Work request
All records should be written out again exactly.
======== The records ========
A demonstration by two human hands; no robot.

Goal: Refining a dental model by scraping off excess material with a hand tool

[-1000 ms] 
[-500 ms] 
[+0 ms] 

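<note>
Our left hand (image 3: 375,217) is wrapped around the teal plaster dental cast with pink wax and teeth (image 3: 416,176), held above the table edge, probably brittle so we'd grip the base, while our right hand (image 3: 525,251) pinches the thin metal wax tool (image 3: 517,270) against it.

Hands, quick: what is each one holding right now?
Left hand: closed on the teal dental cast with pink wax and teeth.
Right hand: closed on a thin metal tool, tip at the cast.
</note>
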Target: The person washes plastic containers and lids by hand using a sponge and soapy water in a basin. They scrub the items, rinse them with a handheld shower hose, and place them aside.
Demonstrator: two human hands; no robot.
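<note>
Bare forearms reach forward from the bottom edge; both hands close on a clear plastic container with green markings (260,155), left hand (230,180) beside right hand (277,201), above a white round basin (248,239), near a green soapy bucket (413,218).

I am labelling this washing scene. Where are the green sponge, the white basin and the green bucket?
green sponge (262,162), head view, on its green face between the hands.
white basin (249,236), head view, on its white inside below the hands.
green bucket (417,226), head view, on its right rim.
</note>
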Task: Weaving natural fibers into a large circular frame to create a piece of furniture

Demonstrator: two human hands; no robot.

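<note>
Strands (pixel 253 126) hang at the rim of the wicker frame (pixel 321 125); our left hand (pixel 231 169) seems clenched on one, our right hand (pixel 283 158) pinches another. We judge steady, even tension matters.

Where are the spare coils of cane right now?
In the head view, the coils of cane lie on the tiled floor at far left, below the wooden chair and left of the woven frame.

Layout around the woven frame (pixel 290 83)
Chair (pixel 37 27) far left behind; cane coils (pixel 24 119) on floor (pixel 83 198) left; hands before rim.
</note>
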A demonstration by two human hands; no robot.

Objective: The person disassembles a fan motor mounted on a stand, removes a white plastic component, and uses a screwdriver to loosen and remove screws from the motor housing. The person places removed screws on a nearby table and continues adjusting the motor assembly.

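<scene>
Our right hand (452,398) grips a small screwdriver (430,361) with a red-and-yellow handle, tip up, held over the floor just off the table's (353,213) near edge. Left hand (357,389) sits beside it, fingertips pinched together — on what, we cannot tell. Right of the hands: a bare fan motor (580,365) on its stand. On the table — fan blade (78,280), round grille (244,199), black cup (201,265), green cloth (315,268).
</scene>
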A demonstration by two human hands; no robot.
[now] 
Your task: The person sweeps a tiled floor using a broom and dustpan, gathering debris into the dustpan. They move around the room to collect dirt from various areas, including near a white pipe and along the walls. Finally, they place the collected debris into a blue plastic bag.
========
Output for this exercise
A demonstration by two human hands; no robot.

Goal: Refining a dental model by scraping off excess material with a hand tool

[-1000 ms] 
[-500 ms] 
[+0 ms] 

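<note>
Our left hand (image 3: 375,217) is wrapped around the teal plaster dental cast with pink wax and teeth (image 3: 416,176), held above the table edge, probably brittle so we'd grip the base, while our right hand (image 3: 525,251) pinches the thin metal wax tool (image 3: 517,270) against it.

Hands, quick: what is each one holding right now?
Left hand: closed on the teal dental cast with pink wax and teeth.
Right hand: closed on a thin metal tool, tip at the cast.
</note>
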Target: The person washes plastic containers and lids by hand using a sponge and soapy water in a basin. They scrub the items, rinse them with a handheld shower hose, and place them aside.
Demonstrator: two human hands; no robot.
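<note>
Bare forearms reach forward from the bottom edge; both hands close on a clear plastic container with green markings (260,155), left hand (230,180) beside right hand (277,201), above a white round basin (248,239), near a green soapy bucket (413,218).

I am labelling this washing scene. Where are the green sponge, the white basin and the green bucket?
green sponge (262,162), head view, on its green face between the hands.
white basin (249,236), head view, on its white inside below the hands.
green bucket (417,226), head view, on its right rim.
</note>
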Task: Weaving natural fibers into a large circular frame to create a piece of furniture

Demonstrator: two human hands; no robot.

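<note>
Strands (pixel 253 126) hang at the rim of the wicker frame (pixel 321 125); our left hand (pixel 231 169) seems clenched on one, our right hand (pixel 283 158) pinches another. We judge steady, even tension matters.

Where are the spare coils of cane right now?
In the head view, the coils of cane lie on the tiled floor at far left, below the wooden chair and left of the woven frame.

Layout around the woven frame (pixel 290 83)
Chair (pixel 37 27) far left behind; cane coils (pixel 24 119) on floor (pixel 83 198) left; hands before rim.
</note>
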A demonstration by two human hands; no robot.

Objective: The person disassembles a fan motor mounted on a stand, removes a white plastic component, and uses a screwdriver to loosen and remove screws from the motor housing. The person places removed screws on a nearby table and continues adjusting the motor assembly.

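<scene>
Our right hand (452,398) grips a small screwdriver (430,361) with a red-and-yellow handle, tip up, held over the floor just off the table's (353,213) near edge. Left hand (357,389) sits beside it, fingertips pinched together — on what, we cannot tell. Right of the hands: a bare fan motor (580,365) on its stand. On the table — fan blade (78,280), round grille (244,199), black cup (201,265), green cloth (315,268).
</scene>
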A demonstration by two human hands; no robot.
[now] 
Your task: The person sweeps a tiled floor using a broom and dustpan, gathering debris into the dustpan. They move around the room to collect dirt from various areas, including near a white pipe and along the walls. Finally, they place the collected debris into a blue plastic bag.

This finishes the answer to the exercise.